## Work order
Every line in the listing that holds "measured" counts once; state the total and nothing more.

## Supplied information
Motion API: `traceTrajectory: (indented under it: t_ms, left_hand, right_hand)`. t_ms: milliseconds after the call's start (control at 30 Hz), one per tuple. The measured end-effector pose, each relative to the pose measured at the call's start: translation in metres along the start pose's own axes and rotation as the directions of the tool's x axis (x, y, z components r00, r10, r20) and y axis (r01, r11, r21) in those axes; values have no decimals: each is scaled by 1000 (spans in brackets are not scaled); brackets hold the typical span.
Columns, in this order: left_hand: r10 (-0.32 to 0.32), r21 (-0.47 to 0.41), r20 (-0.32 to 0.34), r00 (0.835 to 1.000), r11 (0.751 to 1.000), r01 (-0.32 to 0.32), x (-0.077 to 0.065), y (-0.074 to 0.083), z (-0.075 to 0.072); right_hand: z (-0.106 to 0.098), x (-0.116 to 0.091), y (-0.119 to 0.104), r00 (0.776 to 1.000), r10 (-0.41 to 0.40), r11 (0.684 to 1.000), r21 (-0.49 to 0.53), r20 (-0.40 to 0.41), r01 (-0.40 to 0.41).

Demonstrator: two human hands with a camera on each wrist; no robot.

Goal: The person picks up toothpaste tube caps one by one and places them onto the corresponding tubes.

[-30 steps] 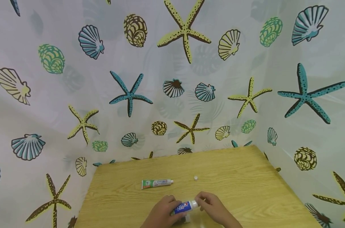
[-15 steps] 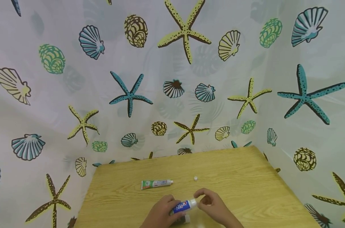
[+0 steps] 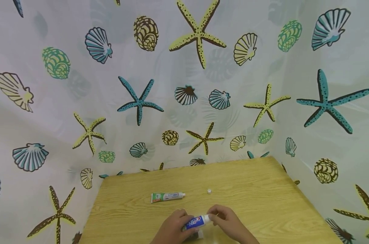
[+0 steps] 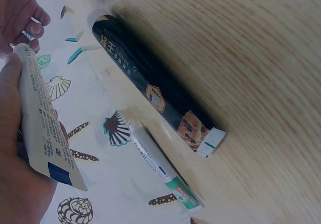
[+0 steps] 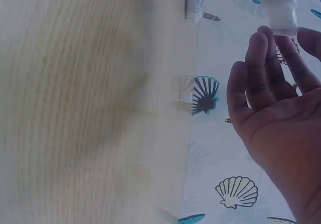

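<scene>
My left hand [image 3: 174, 226] grips a blue-and-white toothpaste tube [image 3: 195, 222], its white cap [image 3: 207, 218] pointing right. The tube's pale printed back [image 4: 42, 118] shows in the left wrist view. At the cap end, my right hand [image 3: 225, 220] pinches the cap between thumb and fingertips. The right wrist view has the thumb on one side of the cap [image 5: 282, 20] and fingers on the other. A black toothpaste tube [image 4: 155, 83] lies on the table below the left hand, mostly hidden by it in the head view.
A green-and-white toothpaste tube [image 3: 167, 197] lies further back on the wood-grain table [image 3: 251, 183]. Right of it sits a small white loose cap [image 3: 209, 191]. A curtain [image 3: 184, 118] printed with shells and starfish surrounds the table's back and sides.
The right fingers were on the cap, spread away from it half a second ago, and are back round it now. The left hand and its tube have barely moved.
</scene>
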State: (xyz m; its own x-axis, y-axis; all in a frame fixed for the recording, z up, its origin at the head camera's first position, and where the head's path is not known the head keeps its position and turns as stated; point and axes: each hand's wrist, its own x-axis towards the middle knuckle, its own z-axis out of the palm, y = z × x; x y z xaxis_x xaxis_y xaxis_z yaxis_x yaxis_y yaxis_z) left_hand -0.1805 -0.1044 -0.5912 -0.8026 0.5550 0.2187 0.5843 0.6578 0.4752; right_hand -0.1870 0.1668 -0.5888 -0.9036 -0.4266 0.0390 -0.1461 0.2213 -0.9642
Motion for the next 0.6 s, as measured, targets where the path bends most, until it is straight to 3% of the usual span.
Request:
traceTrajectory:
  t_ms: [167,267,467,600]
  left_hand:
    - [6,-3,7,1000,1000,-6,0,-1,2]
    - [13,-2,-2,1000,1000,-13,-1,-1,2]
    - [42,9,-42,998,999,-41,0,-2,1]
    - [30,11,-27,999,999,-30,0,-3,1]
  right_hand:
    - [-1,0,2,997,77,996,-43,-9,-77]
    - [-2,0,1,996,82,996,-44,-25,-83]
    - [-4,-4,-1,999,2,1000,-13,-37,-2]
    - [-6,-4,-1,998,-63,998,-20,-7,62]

## Expected answer
2